**Description of the task:** What is needed is an exact copy of the lines from the line holding "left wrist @" through the end of the material, with no other lines and no pictures.

**Available data:**
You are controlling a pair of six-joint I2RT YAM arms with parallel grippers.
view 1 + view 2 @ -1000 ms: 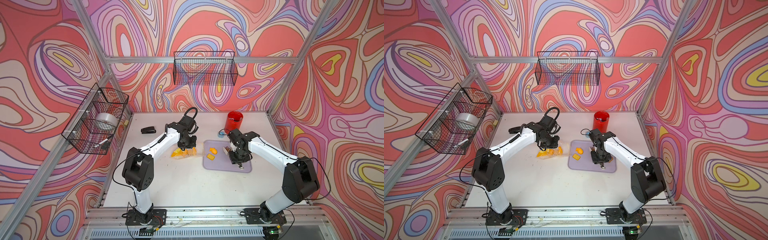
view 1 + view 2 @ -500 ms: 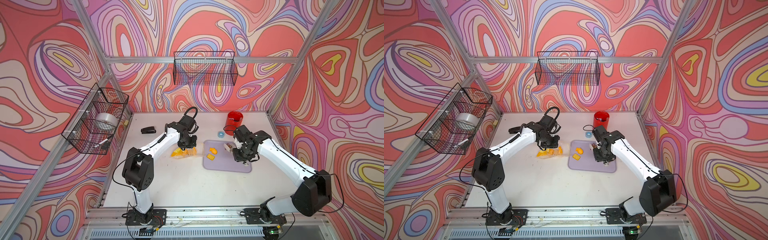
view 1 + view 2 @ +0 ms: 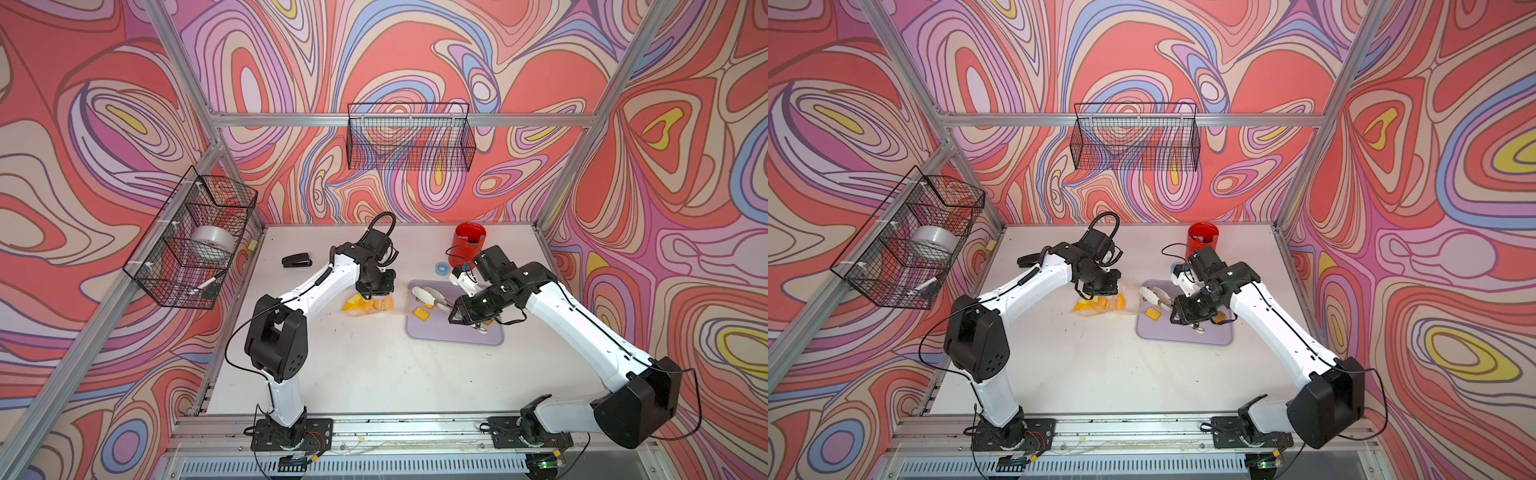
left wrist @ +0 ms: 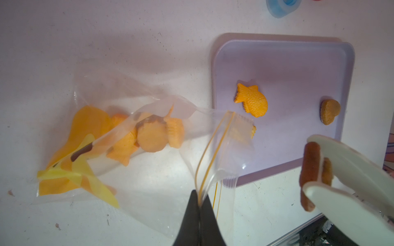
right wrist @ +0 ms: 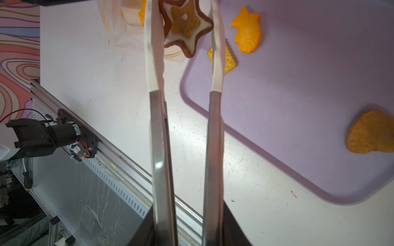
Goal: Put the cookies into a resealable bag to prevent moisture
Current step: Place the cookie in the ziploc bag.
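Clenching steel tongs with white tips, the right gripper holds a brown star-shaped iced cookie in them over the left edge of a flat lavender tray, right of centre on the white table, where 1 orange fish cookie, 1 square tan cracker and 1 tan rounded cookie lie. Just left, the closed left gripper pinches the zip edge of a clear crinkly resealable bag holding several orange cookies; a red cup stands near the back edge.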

**Output of the task:**
left wrist @ +0 ms: 
right wrist @ +0 ms: 
Goal: Put the cookies into a resealable bag to prevent moisture
Current step: Place the cookie in the ziploc bag.
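Clenching steel tongs with white tips, the right gripper holds a brown star-shaped iced cookie in them over the left edge of a flat lavender tray, right of centre on the white table, where 1 orange fish cookie, 1 square tan cracker and 1 tan rounded cookie lie. Just left, the closed left gripper pinches the zip edge of a clear crinkly resealable bag holding several orange cookies; a red cup stands near the back edge.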

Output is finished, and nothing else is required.